* _Description of the task_:
Filter the records below, keeping only lines with the string "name".

* _Input_:
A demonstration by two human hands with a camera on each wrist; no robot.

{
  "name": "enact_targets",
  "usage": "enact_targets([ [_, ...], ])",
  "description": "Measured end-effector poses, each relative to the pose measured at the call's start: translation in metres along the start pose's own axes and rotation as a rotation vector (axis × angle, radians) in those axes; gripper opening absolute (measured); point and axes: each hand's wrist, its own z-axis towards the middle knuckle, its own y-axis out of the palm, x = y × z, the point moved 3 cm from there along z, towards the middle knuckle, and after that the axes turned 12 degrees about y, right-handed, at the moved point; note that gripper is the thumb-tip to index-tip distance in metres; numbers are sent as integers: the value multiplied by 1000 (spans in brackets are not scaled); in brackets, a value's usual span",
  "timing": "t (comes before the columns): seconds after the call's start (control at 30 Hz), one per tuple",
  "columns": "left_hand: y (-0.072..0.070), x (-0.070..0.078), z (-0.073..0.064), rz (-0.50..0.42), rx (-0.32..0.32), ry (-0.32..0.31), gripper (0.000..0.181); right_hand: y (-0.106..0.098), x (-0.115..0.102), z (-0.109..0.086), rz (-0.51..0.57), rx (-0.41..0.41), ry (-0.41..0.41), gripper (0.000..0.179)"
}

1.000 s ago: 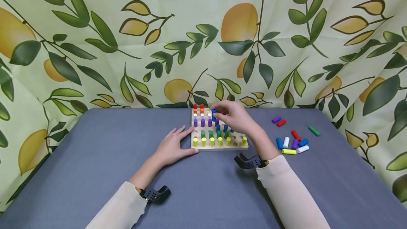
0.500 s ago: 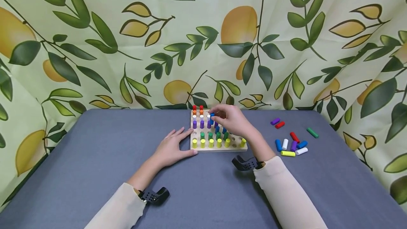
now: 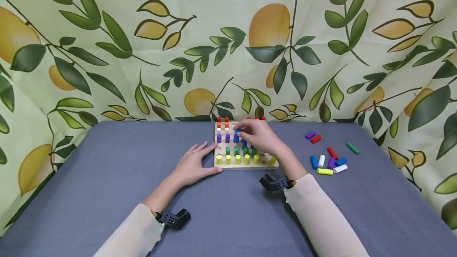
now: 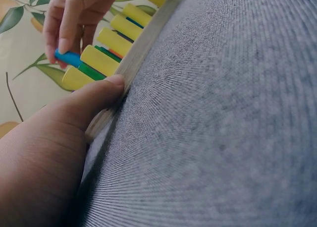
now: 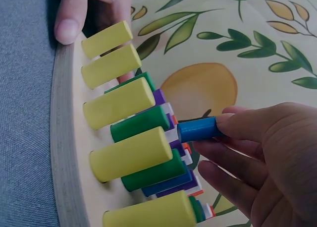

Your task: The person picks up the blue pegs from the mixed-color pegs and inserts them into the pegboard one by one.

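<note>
Fingers of the right hand (image 3: 262, 137) pinch a blue peg (image 3: 236, 135), holding it upright over the pegboard (image 3: 246, 165), in the purple row near its far left corner. The peg sits at the fingertips, ahead of the palm; the right wrist view shows it gripped by its top end (image 5: 197, 129). The left hand (image 3: 194, 164) lies flat on the table (image 3: 107, 177), fingers straight, thumb tip touching the near left corner of the pegboard.

Six yellow pegs (image 3: 237, 159) stand along the pegboard's near edge, with four green ones behind them; other rows are partly hidden by the hand. Nine loose pegs (image 3: 330, 161) lie toward the table's right edge: two blue, two white, two red, two purple and one yellow, with a tenth, green peg (image 3: 352, 147) apart from them. The table is covered in grey-blue cloth, and a curtain (image 3: 143, 43) printed with lemons and leaves hangs behind and to both sides.
</note>
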Motion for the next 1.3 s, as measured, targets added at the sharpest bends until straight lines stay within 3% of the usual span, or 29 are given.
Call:
enact_targets([
  [0.47,-1,0,-2,-4,7,-7,83,4,0,3,-57,-8,18,20],
  [1.3,-1,3,1,1,-6,-3,83,9,9,3,-47,-62,33,18],
])
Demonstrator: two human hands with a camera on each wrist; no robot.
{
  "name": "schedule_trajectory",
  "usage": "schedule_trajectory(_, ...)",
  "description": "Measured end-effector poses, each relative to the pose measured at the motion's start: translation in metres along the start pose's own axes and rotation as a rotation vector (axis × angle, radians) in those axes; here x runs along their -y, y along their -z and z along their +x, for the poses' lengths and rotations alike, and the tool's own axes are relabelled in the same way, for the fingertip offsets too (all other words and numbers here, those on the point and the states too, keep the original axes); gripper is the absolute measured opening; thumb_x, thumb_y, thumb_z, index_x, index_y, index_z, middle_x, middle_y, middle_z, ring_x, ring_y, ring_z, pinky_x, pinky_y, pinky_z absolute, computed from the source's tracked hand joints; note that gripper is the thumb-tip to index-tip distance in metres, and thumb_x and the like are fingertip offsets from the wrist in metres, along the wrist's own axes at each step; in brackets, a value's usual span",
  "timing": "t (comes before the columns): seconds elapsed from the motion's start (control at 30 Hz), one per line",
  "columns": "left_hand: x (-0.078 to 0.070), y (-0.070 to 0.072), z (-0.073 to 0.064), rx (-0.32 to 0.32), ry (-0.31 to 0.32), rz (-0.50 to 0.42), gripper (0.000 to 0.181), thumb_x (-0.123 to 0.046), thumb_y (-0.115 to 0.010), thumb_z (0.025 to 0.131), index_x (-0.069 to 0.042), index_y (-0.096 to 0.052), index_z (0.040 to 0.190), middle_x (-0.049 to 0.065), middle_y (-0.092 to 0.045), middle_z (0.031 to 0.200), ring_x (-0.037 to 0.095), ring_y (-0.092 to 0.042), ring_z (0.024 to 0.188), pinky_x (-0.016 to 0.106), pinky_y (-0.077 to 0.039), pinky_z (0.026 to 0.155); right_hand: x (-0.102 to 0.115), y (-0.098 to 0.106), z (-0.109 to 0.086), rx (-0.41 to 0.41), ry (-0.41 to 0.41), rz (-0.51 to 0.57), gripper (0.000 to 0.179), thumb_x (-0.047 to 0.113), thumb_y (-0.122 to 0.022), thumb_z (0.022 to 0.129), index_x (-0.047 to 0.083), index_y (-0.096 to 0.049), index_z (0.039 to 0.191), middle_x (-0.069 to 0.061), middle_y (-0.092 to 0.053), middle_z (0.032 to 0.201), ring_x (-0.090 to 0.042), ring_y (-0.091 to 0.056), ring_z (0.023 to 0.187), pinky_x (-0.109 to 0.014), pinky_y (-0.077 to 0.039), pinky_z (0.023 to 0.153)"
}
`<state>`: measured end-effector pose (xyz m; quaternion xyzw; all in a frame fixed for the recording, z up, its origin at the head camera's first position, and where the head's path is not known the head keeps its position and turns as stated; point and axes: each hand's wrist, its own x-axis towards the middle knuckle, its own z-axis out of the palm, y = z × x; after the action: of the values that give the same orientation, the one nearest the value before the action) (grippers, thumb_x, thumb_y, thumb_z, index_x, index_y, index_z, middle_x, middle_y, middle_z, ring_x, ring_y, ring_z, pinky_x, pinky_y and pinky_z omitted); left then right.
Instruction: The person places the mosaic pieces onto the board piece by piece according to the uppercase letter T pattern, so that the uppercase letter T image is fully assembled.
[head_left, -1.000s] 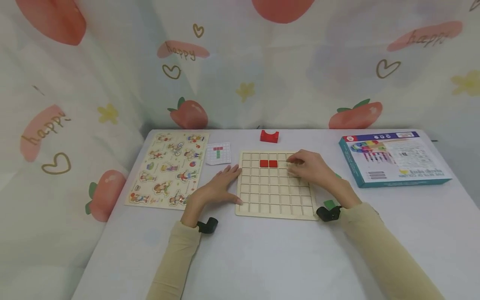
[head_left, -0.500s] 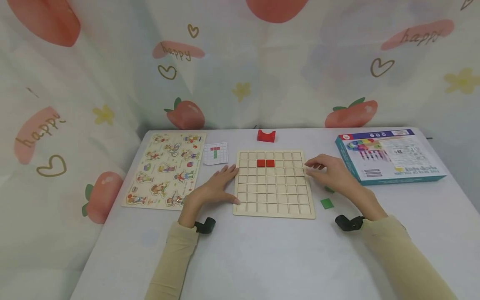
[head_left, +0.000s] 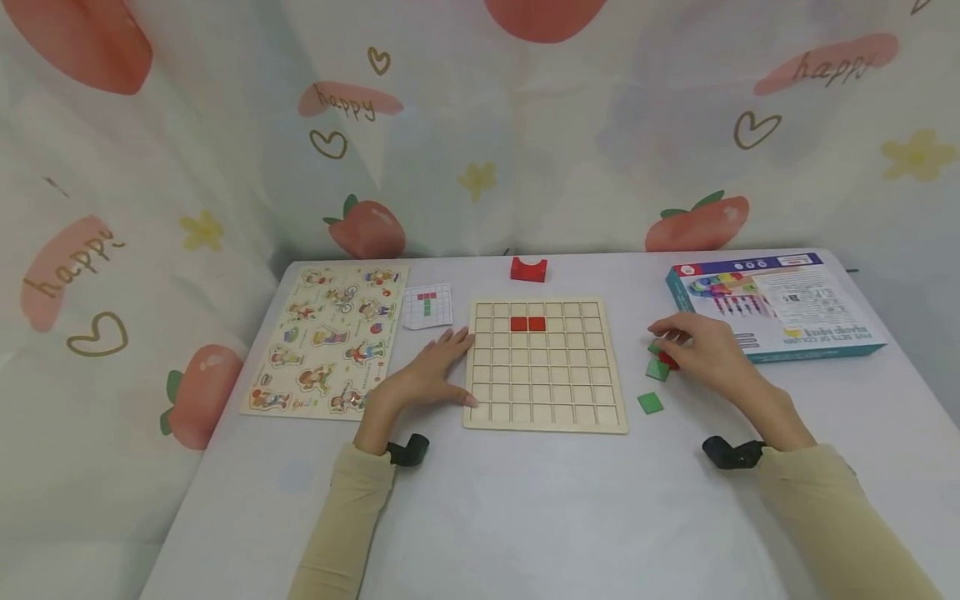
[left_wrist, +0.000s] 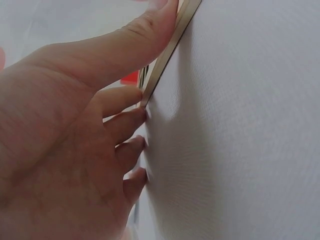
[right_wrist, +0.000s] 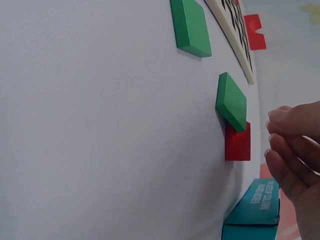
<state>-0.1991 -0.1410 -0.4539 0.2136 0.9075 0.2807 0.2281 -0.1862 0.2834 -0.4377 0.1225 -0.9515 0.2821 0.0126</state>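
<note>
In the head view, a wooden grid board (head_left: 543, 379) lies mid-table, with two red square tiles (head_left: 528, 323) side by side in its second row. My left hand (head_left: 422, 375) rests along the board's left edge, fingers spread and thumb at the lower corner. My right hand (head_left: 708, 352) hovers over a small group of tiles right of the board. A red tile (right_wrist: 238, 144) lies partly under a green tile (right_wrist: 231, 102) there. Nothing shows between those fingers in the right wrist view. Another green tile (head_left: 650, 403) lies apart, nearer me.
A small pattern card (head_left: 427, 307) with red and green squares stands between the board and a picture puzzle (head_left: 322, 342) at left. Behind the board is a red notched block (head_left: 528, 270). A teal-edged box (head_left: 780, 308) lies at the right.
My right hand has moved right, from the grid board's right side to the loose tiles. The left hand stays at the board's left edge. The two red tiles on the board are unchanged.
</note>
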Motion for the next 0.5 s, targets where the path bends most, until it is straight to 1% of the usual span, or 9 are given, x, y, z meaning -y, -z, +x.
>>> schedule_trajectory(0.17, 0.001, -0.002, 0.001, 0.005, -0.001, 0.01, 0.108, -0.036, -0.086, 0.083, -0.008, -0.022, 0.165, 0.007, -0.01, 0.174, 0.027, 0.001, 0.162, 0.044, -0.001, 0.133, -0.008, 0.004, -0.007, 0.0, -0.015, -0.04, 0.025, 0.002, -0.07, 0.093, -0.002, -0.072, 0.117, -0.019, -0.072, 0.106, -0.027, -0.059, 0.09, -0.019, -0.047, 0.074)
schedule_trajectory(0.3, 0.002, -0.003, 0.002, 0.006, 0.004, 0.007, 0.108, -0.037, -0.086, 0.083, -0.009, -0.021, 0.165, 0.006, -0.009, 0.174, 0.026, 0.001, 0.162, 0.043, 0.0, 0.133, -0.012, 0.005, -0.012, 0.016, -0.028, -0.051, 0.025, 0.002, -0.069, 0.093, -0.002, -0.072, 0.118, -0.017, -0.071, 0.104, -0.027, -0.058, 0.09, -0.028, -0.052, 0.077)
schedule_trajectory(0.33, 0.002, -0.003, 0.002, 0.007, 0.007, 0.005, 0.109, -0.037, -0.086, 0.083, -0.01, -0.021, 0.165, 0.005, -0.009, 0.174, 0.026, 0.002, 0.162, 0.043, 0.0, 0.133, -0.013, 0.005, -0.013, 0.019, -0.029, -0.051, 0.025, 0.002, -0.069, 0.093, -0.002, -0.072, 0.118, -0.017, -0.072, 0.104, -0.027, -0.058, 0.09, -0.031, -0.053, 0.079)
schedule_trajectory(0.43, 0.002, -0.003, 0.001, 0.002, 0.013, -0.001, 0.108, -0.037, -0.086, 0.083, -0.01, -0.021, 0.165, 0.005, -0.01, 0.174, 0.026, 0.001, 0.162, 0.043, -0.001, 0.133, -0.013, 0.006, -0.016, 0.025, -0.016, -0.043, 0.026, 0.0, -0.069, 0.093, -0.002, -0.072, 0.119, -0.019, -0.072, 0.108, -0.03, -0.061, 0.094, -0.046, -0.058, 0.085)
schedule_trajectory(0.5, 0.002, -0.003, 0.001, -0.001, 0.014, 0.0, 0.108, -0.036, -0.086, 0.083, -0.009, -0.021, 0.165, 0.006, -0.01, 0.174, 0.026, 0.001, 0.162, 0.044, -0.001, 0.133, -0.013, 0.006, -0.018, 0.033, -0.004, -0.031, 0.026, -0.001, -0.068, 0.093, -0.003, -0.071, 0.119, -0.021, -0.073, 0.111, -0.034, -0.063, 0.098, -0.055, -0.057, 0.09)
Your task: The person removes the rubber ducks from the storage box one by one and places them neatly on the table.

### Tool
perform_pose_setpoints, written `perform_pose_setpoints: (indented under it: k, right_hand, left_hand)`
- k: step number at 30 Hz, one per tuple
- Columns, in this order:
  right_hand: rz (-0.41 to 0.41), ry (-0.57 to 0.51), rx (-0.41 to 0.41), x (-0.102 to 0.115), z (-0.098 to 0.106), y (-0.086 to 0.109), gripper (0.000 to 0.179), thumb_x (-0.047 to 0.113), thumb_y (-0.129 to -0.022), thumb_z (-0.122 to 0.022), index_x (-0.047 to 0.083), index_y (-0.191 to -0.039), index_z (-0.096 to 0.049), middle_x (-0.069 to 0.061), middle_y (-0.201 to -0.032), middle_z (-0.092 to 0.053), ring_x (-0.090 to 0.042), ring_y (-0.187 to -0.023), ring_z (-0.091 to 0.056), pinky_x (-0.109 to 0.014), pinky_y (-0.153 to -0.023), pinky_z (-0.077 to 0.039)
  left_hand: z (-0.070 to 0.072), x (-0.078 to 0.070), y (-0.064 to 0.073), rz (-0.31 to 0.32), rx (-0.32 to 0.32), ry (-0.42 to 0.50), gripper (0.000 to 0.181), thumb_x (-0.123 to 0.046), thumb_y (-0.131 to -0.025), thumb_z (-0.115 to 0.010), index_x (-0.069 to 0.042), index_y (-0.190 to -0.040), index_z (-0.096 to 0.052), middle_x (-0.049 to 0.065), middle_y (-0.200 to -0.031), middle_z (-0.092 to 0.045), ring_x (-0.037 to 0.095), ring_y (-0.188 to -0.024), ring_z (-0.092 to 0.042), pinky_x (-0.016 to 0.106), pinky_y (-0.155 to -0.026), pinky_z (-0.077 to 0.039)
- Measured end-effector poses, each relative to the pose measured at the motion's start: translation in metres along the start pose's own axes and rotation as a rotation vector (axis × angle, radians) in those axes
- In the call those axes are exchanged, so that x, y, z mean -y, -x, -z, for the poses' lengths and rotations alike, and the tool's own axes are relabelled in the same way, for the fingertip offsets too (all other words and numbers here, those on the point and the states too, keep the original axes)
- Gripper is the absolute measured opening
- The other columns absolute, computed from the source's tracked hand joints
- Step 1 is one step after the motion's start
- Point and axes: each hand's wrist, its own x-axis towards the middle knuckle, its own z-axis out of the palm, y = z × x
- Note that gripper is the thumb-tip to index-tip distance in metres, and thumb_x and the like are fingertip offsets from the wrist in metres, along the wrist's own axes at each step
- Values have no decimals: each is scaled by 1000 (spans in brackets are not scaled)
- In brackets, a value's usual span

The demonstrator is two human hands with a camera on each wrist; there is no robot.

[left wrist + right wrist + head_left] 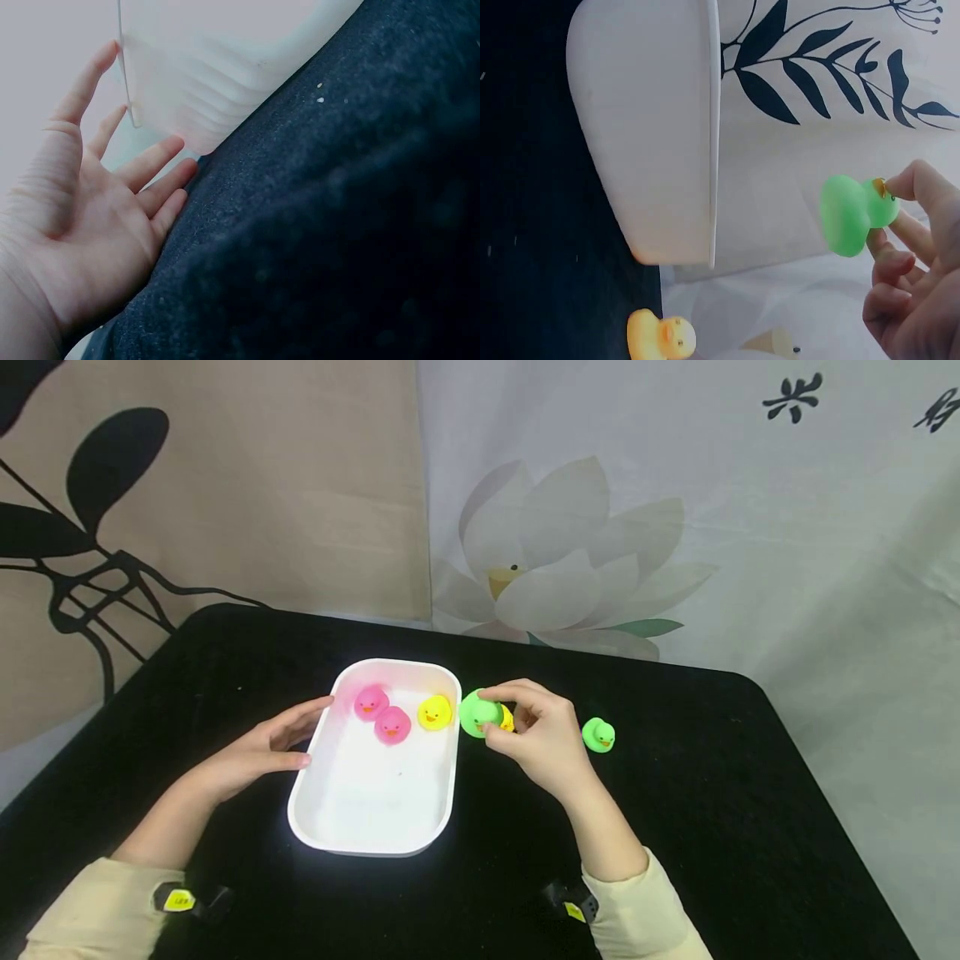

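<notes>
My right hand (pixel 542 732) pinches a green rubber duck (pixel 851 214) by its head between thumb and fingers, raised just right of the white tray (pixel 375 802). Behind that duck, a yellow rubber duck (pixel 658 335) sits on the table, mostly hidden in the head view. At the tray's left side, my left hand (pixel 266 745) has its fingers extended, fingertips and thumb against the rim. Inside the tray, toward its far end, are two pink ducks (pixel 392 725) and another yellow duck (pixel 435 713). A second green duck (pixel 599 735) stands on the table, right of my right hand.
A black cloth covers the table (pixel 712 793). Behind it hangs a pale curtain (pixel 315 485) printed with dark leaves and a lotus flower. Each wrist wears a small black strap device, the left one (pixel 180 899) with a yellow label.
</notes>
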Motion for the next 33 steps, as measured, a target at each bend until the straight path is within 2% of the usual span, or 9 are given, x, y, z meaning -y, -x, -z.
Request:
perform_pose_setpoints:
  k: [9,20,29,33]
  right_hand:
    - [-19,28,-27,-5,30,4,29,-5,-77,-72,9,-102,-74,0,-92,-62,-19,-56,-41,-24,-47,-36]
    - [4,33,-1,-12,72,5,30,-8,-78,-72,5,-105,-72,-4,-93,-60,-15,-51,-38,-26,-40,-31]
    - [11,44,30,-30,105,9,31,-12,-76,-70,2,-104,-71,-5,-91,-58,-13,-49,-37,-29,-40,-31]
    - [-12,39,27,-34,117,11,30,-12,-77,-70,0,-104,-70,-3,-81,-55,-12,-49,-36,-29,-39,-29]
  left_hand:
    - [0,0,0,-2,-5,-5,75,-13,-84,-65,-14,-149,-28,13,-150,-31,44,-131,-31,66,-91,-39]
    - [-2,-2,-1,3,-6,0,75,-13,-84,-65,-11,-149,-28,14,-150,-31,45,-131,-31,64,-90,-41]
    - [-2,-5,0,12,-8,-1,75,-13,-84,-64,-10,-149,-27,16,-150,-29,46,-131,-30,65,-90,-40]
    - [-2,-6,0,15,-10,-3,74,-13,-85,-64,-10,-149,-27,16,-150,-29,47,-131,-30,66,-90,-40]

* _Task response_:
  "name": "enact_targets",
  "name": "schedule_trajectory",

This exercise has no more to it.